Le gouvernement veut ramener le délai de traitement des dossiers de demande d’asile de deux ans actuellement à neuf mois en 2017, grâce à la simplification des démarches et au « désengorgement des institutions ». Ce délai pourrait même être réduit à trois mois quand l’étranger vient d’un pays dit sûr, c’est-à-dire considéré par l’administration comme démocratique et respectueux des droits de l’homme. Enfin, le projet de réforme déclare vouloir améliorer les conditions d’accueil des demandeurs d’asile. Aujourd’hui, un tiers d’entre eux sont logés dans des centres d’hébergement d’urgence, dans des conditions inacceptables, un autre tiers devant se loger par ses propres moyens.
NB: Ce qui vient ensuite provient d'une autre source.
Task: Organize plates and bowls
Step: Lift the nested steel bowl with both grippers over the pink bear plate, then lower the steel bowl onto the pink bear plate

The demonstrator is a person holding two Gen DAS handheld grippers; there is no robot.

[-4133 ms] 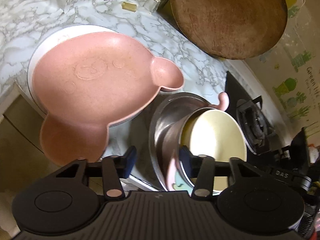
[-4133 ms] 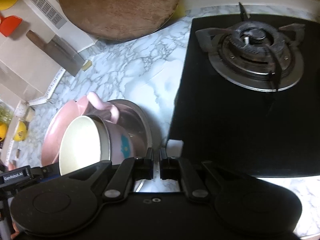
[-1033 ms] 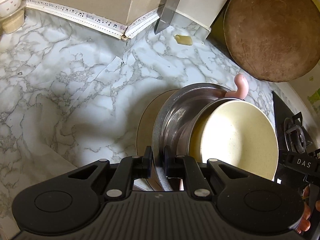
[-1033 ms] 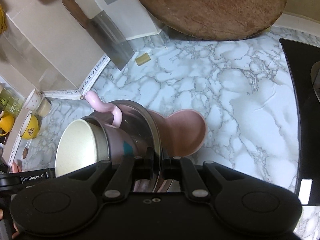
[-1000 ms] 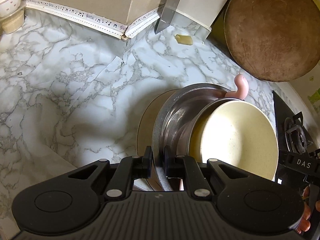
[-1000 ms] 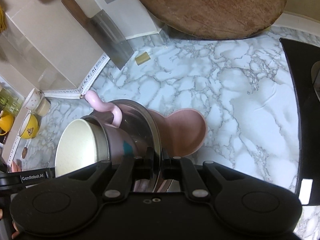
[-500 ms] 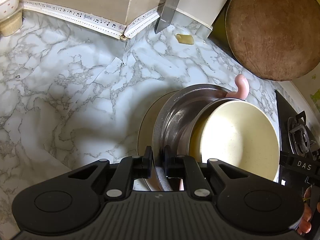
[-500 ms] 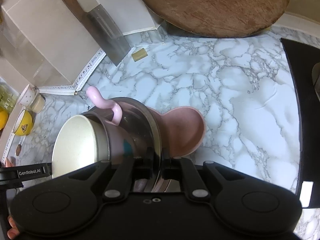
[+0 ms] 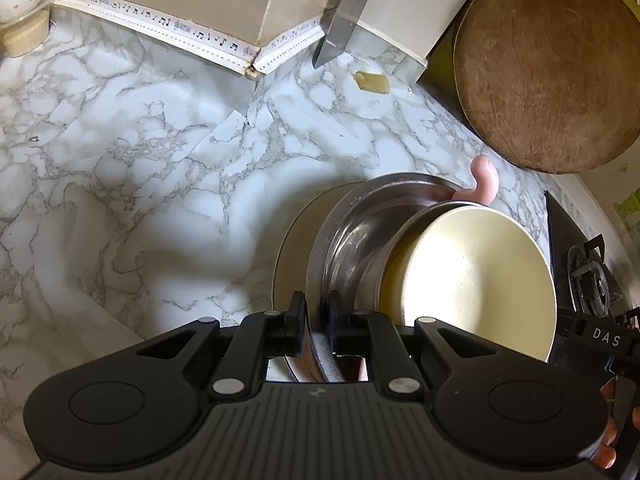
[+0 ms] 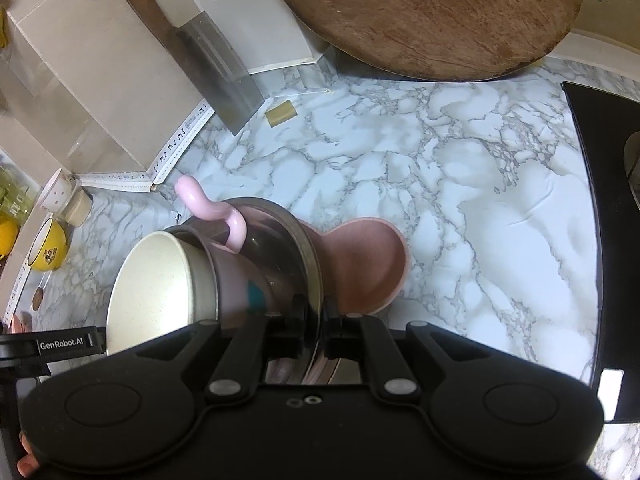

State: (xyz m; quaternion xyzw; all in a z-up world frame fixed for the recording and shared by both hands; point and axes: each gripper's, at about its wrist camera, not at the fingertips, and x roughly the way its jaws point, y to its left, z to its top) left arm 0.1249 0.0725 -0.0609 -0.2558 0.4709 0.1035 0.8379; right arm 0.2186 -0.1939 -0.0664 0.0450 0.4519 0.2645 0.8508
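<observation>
The left gripper and the right gripper each clamp the rim of a steel bowl from opposite sides. The bowl is tilted on edge above the marble counter, its opening facing the left gripper's side. Inside nests a pink cup with a cream interior and curled handle. A pink plate and a pale plate sit behind it. Farther back, a cleaver and a round wooden board lean at the wall.
</observation>
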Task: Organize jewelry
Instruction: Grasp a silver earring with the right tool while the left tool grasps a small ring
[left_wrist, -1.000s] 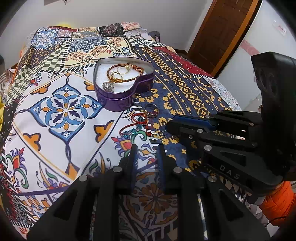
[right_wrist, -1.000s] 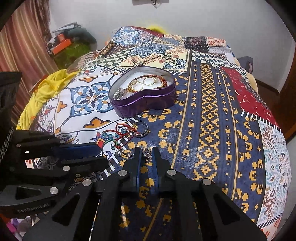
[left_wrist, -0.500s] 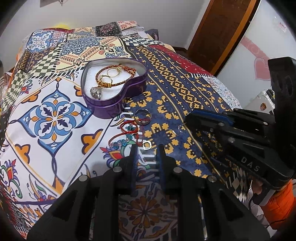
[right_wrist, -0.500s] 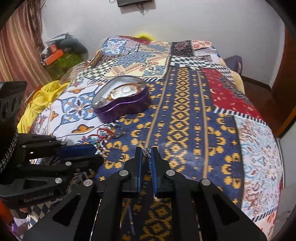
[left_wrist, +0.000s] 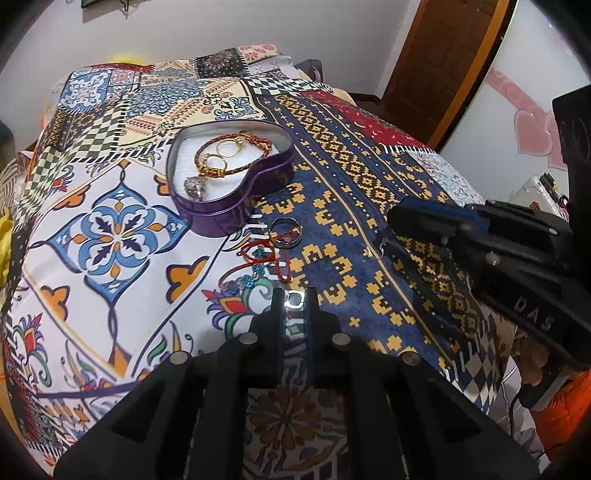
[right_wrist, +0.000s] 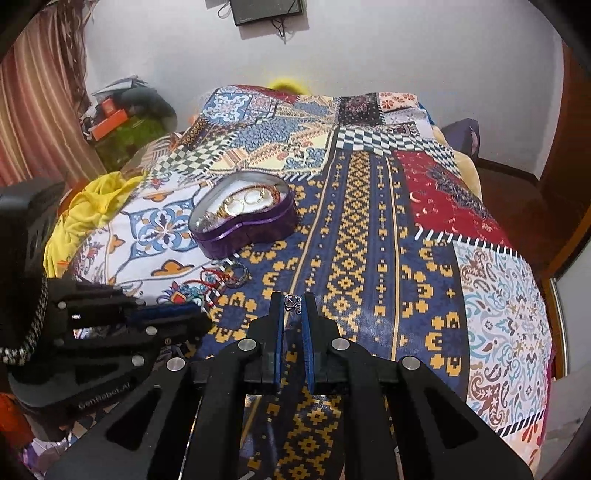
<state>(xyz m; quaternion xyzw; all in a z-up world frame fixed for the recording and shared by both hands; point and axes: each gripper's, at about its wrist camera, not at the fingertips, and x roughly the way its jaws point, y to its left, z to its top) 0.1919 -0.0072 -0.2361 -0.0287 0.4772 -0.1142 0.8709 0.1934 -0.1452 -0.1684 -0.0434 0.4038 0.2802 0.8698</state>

Les associations d’aide aux demandeurs d’asile, si elles reconnaissent prudemment au projet de réforme certaines avancées, en pointent surtout les reculs pour ceux qu’il est censé mieux protéger.
Ainsi, fait remarquer la Cimade, « la mise en œuvre de ces dispositions dépend largement des moyens financiers qui seront alloués pour les préfectures, l’Ofpra (Office français de protection des réfugiés et apatrides), etc. et pour garantir un hébergement et une allocation à tous les demandeurs. » Le ministre de l’Intérieur, Bernard Cazeneuve, a promis la construction de 5 000 hébergements, alors qu’il en faudrait au moins 20 000 : on est loin du compte !
En outre, la réduction des délais de traitement des dossiers sera obtenue grâce à la création de procédures accélérées. Mais, « pour bien juger ces dossiers fragiles, il faut du temps... Derrière l’idée d’une amélioration, se cache un faux semblant », commente la présidente d’une de ces associations, qui y voit un danger car « accéléré rime avec expéditif ».
En outre, si le gouvernement justifie sa réforme par la constatation que « le dispositif français est aujourd’hui inefficace », c’est aussi parce qu’« il crée une incitation au détournement de la procédure d’asile à des fins migratoires ». Et c’est là que le bât blesse. « Le gouvernement est aveuglé par le contrôle des flux d’immigration », constate un avocat spécialisé dans l’aide aux migrants. Rien à voir donc avec la protection des demandeurs d’asile, au contraire : pour ces derniers, tout cela n’augure rien de bon. Hollande, sur ce plan là aussi, ne vaut pas mieux que Sarkozy.